We identified a total of 1774 DEGs (663 upregulated and 1111 downregulated) and 11,975 DMCs (7385 hypermethylated and 4590 hypomethylated) in CRC tumor samples compared with adjacent normal samples. The hypermethylated loci were mainly located on CpG island, while the hypomethylated loci were mainly located on N-shore. Spearman correlation analysis screened 321 DMCs that negatively correlated with expressions of their annotated genes.
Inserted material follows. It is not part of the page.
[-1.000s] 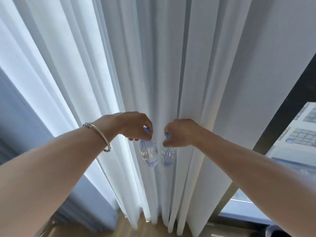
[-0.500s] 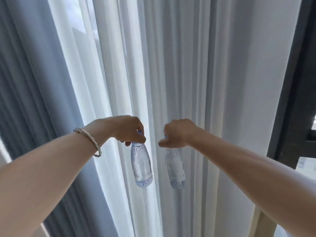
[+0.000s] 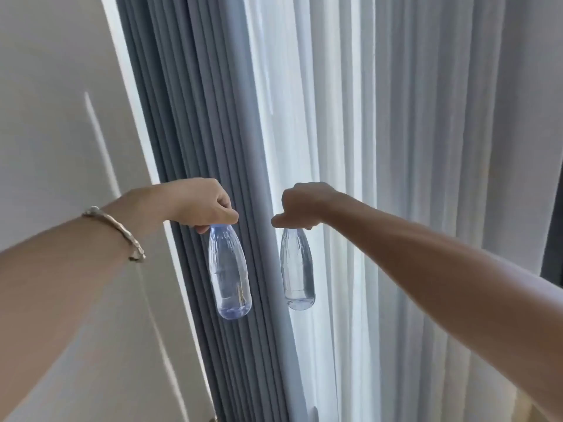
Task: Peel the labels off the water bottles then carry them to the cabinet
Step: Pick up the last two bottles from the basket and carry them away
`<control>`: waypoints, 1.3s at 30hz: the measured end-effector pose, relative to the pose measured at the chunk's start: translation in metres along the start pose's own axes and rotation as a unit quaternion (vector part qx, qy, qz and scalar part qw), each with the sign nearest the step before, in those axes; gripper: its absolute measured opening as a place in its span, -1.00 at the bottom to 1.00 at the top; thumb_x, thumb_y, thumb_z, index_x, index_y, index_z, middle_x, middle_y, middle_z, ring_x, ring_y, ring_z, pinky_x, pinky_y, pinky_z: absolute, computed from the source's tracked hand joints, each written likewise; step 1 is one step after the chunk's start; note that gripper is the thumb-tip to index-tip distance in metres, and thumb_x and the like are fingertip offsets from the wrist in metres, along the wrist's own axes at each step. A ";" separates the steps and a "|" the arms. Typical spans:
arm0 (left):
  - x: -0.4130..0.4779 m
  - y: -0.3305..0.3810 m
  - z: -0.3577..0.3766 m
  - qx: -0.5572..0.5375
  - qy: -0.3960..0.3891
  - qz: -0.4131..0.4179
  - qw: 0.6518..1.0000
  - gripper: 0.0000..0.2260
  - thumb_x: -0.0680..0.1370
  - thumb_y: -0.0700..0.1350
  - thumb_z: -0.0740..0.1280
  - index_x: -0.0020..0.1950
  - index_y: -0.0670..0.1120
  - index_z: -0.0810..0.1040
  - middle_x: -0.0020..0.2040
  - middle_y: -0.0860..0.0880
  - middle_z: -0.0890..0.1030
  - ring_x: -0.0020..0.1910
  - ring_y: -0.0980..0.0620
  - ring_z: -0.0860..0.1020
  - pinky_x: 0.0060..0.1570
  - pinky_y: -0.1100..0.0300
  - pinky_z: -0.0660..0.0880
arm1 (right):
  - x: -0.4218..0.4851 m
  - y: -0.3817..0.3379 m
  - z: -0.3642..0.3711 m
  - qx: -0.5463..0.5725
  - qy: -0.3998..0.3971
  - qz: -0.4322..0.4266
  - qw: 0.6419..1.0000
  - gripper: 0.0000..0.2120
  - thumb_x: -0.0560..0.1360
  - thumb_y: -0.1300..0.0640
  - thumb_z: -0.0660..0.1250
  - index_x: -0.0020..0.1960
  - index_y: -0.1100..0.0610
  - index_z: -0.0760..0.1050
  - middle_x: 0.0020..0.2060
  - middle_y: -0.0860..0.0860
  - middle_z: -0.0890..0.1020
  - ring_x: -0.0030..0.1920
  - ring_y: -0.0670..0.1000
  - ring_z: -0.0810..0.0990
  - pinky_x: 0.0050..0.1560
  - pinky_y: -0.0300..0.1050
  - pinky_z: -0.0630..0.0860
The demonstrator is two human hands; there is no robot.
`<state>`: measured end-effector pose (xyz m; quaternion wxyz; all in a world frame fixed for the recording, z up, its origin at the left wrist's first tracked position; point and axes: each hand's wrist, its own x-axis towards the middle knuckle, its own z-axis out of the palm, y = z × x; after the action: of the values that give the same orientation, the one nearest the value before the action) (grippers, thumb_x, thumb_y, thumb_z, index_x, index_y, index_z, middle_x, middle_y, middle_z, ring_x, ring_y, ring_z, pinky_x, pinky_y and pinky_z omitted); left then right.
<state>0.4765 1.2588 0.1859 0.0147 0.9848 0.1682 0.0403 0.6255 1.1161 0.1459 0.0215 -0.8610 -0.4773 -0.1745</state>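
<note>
wall (image 3: 61, 117) now in view, bottles (image 3: 230, 272) still held

a pale wall (image 3: 54, 117) at left, grey pleated curtain (image 3: 189, 117) beside it, then sheer white curtains (image 3: 396, 117) glowing with daylight.

You have two clear plastic water bottles hanging neck-up, side by side and apart. The left bottle (image 3: 229, 271) has a blue tint, bare ribbed sides and no label, tilted slightly. The right bottle (image 3: 297, 266) is equally bare and paler. Their caps are hidden.
</note>
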 end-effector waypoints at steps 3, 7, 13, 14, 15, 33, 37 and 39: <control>-0.068 -0.058 -0.004 -0.014 0.025 -0.054 0.998 -0.75 0.38 0.05 0.23 -0.42 -0.07 0.42 -0.55 0.06 0.52 -0.58 0.12 0.29 -0.45 0.25 0.28 | 0.008 -0.078 -0.014 0.007 -0.037 -0.040 0.999 -0.65 0.41 -0.06 0.16 -0.48 0.08 0.41 -0.57 -0.05 0.53 -0.49 -0.06 0.49 -0.40 -0.23 0.32; -0.148 -0.129 -0.008 -0.008 0.082 -0.131 0.988 -0.72 0.41 -0.01 0.23 -0.47 -0.07 0.34 -0.59 0.04 0.47 -0.56 0.04 0.29 -0.47 0.26 0.22 | 0.024 -0.184 -0.023 0.020 -0.055 -0.106 0.993 -0.65 0.45 -0.07 0.16 -0.42 0.08 0.47 -0.55 -0.05 0.54 -0.50 -0.06 0.50 -0.42 -0.22 0.32; -0.275 -0.240 0.013 0.017 0.129 -0.277 0.952 -0.67 0.48 0.05 0.26 -0.41 -0.11 0.39 -0.47 -0.05 0.45 -0.45 -0.05 0.39 -0.43 0.20 0.24 | 0.059 -0.368 -0.010 0.040 -0.031 -0.243 0.969 -0.63 0.48 -0.07 0.18 -0.39 0.14 0.44 -0.50 -0.02 0.54 -0.36 0.02 0.55 -0.26 -0.14 0.40; -0.295 -0.258 0.017 0.027 0.135 -0.305 0.942 -0.66 0.49 0.06 0.26 -0.40 -0.10 0.35 -0.44 -0.05 0.41 -0.43 -0.06 0.37 -0.42 0.18 0.21 | 0.063 -0.401 -0.005 0.046 -0.026 -0.263 0.963 -0.62 0.47 -0.07 0.18 -0.39 0.15 0.43 -0.49 -0.02 0.54 -0.38 0.01 0.53 -0.27 -0.14 0.39; -0.315 -0.277 0.020 0.043 0.141 -0.334 0.931 -0.65 0.50 0.07 0.25 -0.40 -0.10 0.32 -0.41 -0.05 0.38 -0.42 -0.05 0.34 -0.42 0.18 0.19 | 0.066 -0.434 -0.001 0.055 -0.025 -0.284 0.957 -0.63 0.47 -0.07 0.19 -0.39 0.15 0.43 -0.48 -0.01 0.54 -0.40 -0.01 0.51 -0.30 -0.15 0.36; -0.597 -0.591 0.070 0.045 0.010 -0.644 0.764 -0.77 0.56 0.12 0.22 -0.01 -0.02 0.50 -0.14 0.02 0.50 -0.11 -0.03 0.51 -0.27 0.18 0.35 | 0.092 -0.958 0.018 0.131 -0.090 -0.631 0.759 -0.74 0.44 -0.01 0.21 -0.33 0.13 0.46 -0.44 0.00 0.52 -0.44 0.01 0.45 -0.42 -0.21 0.25; -0.647 -0.629 0.073 0.046 -0.023 -0.673 0.738 -0.78 0.58 0.12 0.17 -0.03 0.00 0.48 -0.19 0.03 0.47 -0.14 -0.02 0.51 -0.25 0.16 0.38 | 0.088 -1.032 0.019 0.122 -0.090 -0.653 0.742 -0.72 0.46 -0.01 0.20 -0.34 0.14 0.42 -0.44 0.01 0.49 -0.46 0.01 0.42 -0.42 -0.21 0.26; -0.670 -0.646 0.078 0.047 -0.046 -0.683 0.727 -0.82 0.56 0.11 0.16 -0.12 0.04 0.44 -0.20 0.04 0.44 -0.17 0.00 0.48 -0.25 0.15 0.36 | 0.082 -1.063 0.018 0.113 -0.098 -0.666 0.731 -0.71 0.46 -0.01 0.20 -0.36 0.13 0.40 -0.45 0.01 0.48 -0.47 0.01 0.41 -0.41 -0.22 0.27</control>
<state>-0.3598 1.6436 0.0310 -0.0002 0.6037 0.7964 -0.0344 -0.2115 1.7642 0.0176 -0.0496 -0.3263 -0.9440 -0.0032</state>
Cox regression model consist of 10 CpGs was finally established which could effectively stratified CRC patients that exhibited significantly different overall survival probability independent of age, gender, and pathological staging.

Conclusion

We established a prognosis prediction model based on 10 methylation sites, which could evaluate the prognosis of CRC patients.

中文翻译：

基于10基因甲基化的签名可预测大肠癌的预后

背景

大肠癌（CRC）是常见的消化道恶性肿瘤，具有较高的发病率和死亡率。CRC患者的准确预后预测对于降低死亡率和疾病负担至关重要。

方法

在这项研究中，我们全面分析了癌症基因组图谱（TCGA）的CRC样本的基因表达和甲基化数据。首先确定与邻近的CRC正常组织相比，肿瘤组织中的差异表达基因（DEGs）和甲基化CpGs（DMCs）。DEG和DMC的功能富集分析是通过用于注释，可视化和集成发现的数据库（DAVID）进行的。Spearman相关分析用于筛选与基因表达负相关的DMC，随后将其应用于确定独立性筛选（SIS）以及逐步回归，以通过Cox回归分析筛选用于CRC预后预测模型的最佳CpG。

结果

与邻近的正常样品相比，我们在CRC肿瘤样品中总共鉴定了1774个DEG（663个上调和1111个下调）和11,975个DMC（7385个高甲基化和4590个低甲基化）。高甲基化的基因座主要位于CpG岛上，而低甲基化的基因座主要位于N岸上。Spearman相关性分析筛选了321个DMC，这些DMC与其注释基因的表达呈负相关。最终建立了由10个CpG组成的Cox回归模型，该模型可以有效地对CRC患者进行分层，这些患者表现出与年龄，性别和病理分期无关的总体生存概率。